В первые дни после возвращения ко мне подходили многие люди и расспрашивали меня об Андрее Дмитриевиче. Я подробно отвечал. Я и сам до этого расспрашивал всех, кто ездил к Андрею Дмитриевичу. Меня интересовала любая подробность. Но я заметил, что люди, побывавшие в Горьком у Андрея Дмитриевича, предпочитали об этом не рассказывать. Из них приходилось буквально клещами вытягивать подробности. Побывав в Горьком, я понял, как мне казалось, причину такой немногословности. Тяжело было обо всем этом говорить. Но для себя решил, что надо обо всем рассказывать, как можно подробнее. Так и рассказывал. Михаил Львович Левин, давний друг и университетский товарищ Андрея Дмитриевича, пришел ко мне домой, и я ему все рассказал почти так же подробно, как это все здесь написано. В коридоре отдела подошел ко мне Борис Львович Альтшулер, физик-теоретик, уволенный с работы за свою правозащитную деятельность и уже несколько лет работавший дворником. На его исхудавшем лице горели глаза, а в глазах горел вопрос. Я ему все подробно рассказал. И другим, всем, кто интересовался, сообщал все, что знал. Но боюсь, что информация моя против воли получалась слишком оптимистической. Я не отдавал себе отчет в том, насколько трудна и тяжела была жизнь Андрея Дмитриевича и Елены Георгиевны в чужом городе, в полной изоляции от родных, близких, друзей и вообще от человеческих контактов. Я все это видел и про это говорил, когда меня расспрашивали, но до конца не прочувствовал. Сытый голодного не разумеет. Миша Левин сам сидел в свое время и лучше меня видел многое, о чем я ему рассказывал. Боря Альтшулер тоже мог многое увидеть такое, чего я не разглядел. Но сам я стал это лучше понимать лишь позднее. Главным для меня тогда было одно: Андрей Дмитриевич остался Андреем Дмитриевичем. А коль скоро это было так, то еще было на что надеяться.

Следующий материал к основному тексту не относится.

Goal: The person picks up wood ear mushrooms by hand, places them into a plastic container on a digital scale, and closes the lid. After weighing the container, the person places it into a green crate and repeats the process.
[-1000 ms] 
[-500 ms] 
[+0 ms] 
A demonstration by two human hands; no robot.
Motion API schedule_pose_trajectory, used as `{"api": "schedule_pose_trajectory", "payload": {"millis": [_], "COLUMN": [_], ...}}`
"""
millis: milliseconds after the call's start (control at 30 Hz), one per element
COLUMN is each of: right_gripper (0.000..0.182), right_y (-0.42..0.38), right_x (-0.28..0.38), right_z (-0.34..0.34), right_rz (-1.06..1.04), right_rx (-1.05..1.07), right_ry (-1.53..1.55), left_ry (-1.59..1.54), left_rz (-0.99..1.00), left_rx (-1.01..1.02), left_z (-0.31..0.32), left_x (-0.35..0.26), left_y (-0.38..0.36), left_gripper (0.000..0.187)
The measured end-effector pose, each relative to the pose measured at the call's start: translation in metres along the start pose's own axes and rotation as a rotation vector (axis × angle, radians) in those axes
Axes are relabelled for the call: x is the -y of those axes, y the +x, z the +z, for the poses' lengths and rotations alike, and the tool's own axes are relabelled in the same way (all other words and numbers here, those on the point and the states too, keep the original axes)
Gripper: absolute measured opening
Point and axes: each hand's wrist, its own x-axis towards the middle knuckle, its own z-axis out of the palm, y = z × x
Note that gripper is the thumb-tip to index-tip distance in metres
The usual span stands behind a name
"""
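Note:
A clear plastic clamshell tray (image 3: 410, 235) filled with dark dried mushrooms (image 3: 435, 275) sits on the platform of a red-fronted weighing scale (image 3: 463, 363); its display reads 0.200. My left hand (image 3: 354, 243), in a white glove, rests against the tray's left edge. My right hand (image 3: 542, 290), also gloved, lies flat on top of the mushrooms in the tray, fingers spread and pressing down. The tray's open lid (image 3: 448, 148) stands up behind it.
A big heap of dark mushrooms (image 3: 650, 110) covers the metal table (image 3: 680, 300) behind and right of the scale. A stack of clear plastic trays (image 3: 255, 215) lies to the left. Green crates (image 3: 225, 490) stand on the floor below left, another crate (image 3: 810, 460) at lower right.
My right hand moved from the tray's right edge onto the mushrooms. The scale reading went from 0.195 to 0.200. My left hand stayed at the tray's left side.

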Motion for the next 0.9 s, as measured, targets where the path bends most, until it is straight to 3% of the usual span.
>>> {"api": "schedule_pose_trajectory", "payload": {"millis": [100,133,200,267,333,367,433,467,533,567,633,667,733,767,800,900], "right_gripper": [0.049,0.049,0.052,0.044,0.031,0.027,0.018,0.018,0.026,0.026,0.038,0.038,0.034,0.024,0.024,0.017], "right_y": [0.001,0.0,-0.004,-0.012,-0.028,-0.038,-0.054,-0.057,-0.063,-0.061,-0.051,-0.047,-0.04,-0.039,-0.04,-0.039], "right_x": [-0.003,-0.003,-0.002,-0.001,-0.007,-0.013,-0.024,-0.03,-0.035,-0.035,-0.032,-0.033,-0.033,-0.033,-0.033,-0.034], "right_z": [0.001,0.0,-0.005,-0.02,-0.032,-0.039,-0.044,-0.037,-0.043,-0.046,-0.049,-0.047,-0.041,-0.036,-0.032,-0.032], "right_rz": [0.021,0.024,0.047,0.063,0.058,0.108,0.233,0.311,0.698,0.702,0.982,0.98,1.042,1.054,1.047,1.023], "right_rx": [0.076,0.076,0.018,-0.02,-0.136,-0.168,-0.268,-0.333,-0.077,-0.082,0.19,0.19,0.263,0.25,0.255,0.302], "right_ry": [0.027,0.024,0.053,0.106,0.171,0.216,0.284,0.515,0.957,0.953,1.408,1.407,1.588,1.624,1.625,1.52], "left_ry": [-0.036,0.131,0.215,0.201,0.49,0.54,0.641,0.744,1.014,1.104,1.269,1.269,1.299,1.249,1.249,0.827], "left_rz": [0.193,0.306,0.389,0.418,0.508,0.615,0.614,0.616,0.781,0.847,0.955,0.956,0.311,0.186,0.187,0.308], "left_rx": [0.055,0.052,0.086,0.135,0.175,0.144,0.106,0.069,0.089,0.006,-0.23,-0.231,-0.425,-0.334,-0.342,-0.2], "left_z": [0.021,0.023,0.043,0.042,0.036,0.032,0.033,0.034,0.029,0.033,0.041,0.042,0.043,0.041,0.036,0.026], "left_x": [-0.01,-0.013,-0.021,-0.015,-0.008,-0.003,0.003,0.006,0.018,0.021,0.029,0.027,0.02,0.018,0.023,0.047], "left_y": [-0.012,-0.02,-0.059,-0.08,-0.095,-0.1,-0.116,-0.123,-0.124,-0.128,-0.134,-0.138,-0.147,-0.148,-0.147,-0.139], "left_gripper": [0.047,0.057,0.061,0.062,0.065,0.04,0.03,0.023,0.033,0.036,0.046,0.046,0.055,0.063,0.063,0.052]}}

Шесть лет прошло с того дня, о котором я рассказал. За шесть лет я мог что-то забыть, о чем-то написать не так, как было на самом деле, а так, как мне представляется сегодня, шесть лет спустя. Когда я вернулся из Горького в ноябре 1984 г., я все подробно рассказал Наташе, моей жене. И теперь, записав свои воспоминания, я дал их прочесть Наташе, попросив ее посмотреть, не забыл ли я чего-то существенного и не расходится ли то, что я теперь написал, с тем, что я тогда рассказывал. Женская память надежнее.
Она прочла и сказала:
— Мне кажется, что в основном все согласуется. Но у тебя получилось нечто вроде спокойного деловитого повествования. А ведь, я помню, ты приехал из Горького совершенно убитый и потом долго ходил как в воду опущенный.
Может быть, Наташа права, и повествование мое может показаться спокойным и деловитым. Но если даже у читателя и возникает такое впечатление, то у меня, когда я вспоминал и записывал события того дня, снова болело сердце и снова подступало ко мне ощущение беды, несправедливости и безнадежности, сейчас как и тогда. Я решил не писать о своих переживаниях и об отношении к происходящему, а записать то, что было, и по возможности ничего не упустить, потому что, если речь идет о встрече с Сахаровым, даже о самой мимолетной встрече, то тут каждая подробность важна. А мои переживания, мое отношение к тому, что я видел и слышал — это читателю уже не так интересно, об этом, как говорится, надо писать в автобиографии.